George Kennan was sharply critical of American (and Republican) self-congratulation at the end of the Cold War:

The suggestion that any American administration had the power to influence decisively the course of a tremendous domestic-political upheaval in another great country on another side of the globe is intrinsically silly and childish. No great country has that sort of influence on the internal developments of any other one.

The popular story of Reagan “winning the Cold War” also ignores that Reagan adopted many of the practices of detente in his second term. To the extent that Reagan was successful in his dealings with the USSR, it was partly because he had moved towards a policy of detente that he had initially repudiated in such strong terms. The U.S. can legitimately take credit for providing for the security of western Europe until communism failed in the USSR and its satellites on account of the system’s own fatal weaknesses, but it was the nations living under communist rule that brought about the momentous changes of 1989-1991.

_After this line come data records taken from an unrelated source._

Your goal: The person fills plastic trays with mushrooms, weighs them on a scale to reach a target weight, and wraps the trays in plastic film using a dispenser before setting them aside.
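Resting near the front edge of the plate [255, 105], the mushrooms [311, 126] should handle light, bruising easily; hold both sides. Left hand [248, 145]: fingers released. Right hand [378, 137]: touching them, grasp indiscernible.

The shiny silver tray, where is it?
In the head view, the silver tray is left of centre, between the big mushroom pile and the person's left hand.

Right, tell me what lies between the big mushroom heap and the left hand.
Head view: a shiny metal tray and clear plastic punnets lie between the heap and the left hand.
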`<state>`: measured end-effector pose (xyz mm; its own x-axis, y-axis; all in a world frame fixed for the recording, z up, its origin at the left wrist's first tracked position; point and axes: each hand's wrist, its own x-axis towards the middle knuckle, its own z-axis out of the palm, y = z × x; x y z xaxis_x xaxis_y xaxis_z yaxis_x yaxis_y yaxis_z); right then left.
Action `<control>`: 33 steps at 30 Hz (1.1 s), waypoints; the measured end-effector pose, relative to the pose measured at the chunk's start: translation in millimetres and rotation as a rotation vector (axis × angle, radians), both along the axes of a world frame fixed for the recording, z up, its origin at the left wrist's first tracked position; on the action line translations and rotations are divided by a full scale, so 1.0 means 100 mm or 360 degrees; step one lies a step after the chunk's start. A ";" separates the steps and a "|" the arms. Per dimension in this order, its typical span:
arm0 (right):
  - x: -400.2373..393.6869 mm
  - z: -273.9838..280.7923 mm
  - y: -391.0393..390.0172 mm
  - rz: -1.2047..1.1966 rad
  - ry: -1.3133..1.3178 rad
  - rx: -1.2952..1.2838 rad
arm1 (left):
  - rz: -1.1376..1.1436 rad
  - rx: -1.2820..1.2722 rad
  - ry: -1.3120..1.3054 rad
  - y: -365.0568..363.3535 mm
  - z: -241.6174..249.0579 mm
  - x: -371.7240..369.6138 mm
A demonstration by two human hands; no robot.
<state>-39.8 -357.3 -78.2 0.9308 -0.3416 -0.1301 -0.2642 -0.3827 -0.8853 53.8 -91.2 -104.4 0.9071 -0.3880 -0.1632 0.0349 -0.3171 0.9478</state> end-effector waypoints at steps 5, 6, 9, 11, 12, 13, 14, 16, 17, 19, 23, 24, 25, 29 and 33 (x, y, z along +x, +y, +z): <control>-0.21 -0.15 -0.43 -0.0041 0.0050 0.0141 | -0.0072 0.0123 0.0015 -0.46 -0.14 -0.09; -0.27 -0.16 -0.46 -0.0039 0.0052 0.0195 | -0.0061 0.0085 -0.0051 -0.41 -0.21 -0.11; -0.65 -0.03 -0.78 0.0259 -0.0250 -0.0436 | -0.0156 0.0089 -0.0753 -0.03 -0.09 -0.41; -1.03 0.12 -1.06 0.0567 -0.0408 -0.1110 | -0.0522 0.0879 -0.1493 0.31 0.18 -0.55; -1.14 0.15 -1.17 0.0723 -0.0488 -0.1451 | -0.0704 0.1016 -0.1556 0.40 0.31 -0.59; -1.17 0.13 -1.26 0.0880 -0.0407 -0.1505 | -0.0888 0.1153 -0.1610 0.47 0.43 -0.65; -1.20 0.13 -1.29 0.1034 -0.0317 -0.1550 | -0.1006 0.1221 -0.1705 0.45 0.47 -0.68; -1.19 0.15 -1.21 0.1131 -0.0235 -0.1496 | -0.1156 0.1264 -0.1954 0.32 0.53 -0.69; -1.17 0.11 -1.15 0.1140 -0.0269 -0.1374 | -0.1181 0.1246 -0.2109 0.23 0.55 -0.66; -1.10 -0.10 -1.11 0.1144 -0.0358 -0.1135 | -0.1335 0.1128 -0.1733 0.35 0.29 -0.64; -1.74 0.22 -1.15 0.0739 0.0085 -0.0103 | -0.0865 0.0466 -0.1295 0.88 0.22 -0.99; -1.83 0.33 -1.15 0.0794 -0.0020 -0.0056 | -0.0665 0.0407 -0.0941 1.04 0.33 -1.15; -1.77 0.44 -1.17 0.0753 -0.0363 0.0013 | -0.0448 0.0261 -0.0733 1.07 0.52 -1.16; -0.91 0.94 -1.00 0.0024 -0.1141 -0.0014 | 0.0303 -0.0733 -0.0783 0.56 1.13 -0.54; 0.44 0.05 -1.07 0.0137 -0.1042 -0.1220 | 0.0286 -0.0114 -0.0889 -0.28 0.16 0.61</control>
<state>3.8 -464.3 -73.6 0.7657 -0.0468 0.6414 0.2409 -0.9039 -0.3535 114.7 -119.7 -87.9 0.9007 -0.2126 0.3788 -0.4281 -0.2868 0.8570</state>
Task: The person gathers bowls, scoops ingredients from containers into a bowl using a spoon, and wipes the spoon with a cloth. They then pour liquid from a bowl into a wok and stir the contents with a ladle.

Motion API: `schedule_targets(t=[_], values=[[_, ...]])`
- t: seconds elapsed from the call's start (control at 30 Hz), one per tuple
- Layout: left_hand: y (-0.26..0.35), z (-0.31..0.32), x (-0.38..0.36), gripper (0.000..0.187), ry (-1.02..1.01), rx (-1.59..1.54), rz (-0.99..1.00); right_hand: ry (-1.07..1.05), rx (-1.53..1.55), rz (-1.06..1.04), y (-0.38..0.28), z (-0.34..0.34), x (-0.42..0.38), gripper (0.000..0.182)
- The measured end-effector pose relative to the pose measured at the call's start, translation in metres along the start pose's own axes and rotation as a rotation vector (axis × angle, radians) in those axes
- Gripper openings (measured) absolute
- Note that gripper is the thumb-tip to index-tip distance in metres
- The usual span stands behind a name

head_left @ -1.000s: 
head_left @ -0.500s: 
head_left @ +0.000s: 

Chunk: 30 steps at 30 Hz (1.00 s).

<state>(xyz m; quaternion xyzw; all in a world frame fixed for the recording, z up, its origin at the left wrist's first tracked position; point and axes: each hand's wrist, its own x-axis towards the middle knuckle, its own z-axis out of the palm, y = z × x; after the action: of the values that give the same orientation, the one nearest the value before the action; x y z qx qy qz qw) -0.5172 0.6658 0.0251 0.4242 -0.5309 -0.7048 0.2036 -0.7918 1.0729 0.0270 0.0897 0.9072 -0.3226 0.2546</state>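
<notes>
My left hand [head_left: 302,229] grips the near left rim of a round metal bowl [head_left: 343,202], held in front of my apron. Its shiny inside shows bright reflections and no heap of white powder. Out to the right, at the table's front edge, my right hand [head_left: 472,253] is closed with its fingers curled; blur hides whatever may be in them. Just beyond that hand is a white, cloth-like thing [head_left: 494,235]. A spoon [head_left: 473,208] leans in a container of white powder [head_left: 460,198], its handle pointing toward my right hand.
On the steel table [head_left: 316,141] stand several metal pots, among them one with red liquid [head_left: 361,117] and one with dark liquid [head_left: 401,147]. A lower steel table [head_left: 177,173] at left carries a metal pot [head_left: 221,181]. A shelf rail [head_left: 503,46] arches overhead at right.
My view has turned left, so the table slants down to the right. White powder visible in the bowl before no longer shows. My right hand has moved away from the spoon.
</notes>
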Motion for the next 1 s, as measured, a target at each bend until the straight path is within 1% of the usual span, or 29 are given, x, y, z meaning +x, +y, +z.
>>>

There is a strong bias against inaction and accommodation in American foreign policy debate, which is rooted in certain stories that many Americans tell themselves about America as an “indispensable nation” whose “leadership” is essential in virtually every part of the world. Inaction and accommodation are also frequently identified with “weakness” and their opposites are commonly identified with “strength,” whether or not these identifications make any sense, and so there is always a desire to be seen “doing something” to avoid the charge of passivity. The tendency to see virtually every foreign conflict as a problem for the U.S. to solve also informs the habit of taking credit for almost any positive or liberalizing development around the world and assigning blame for any reversal. The problem here isn’t so much an “extraordinarily high regard for individual potency” among Americans, but an extraordinarily high regard for American power to “shape” events on the other side of the world in countries that we often don’t understand very well and don’t influence nearly as much we like to think we do.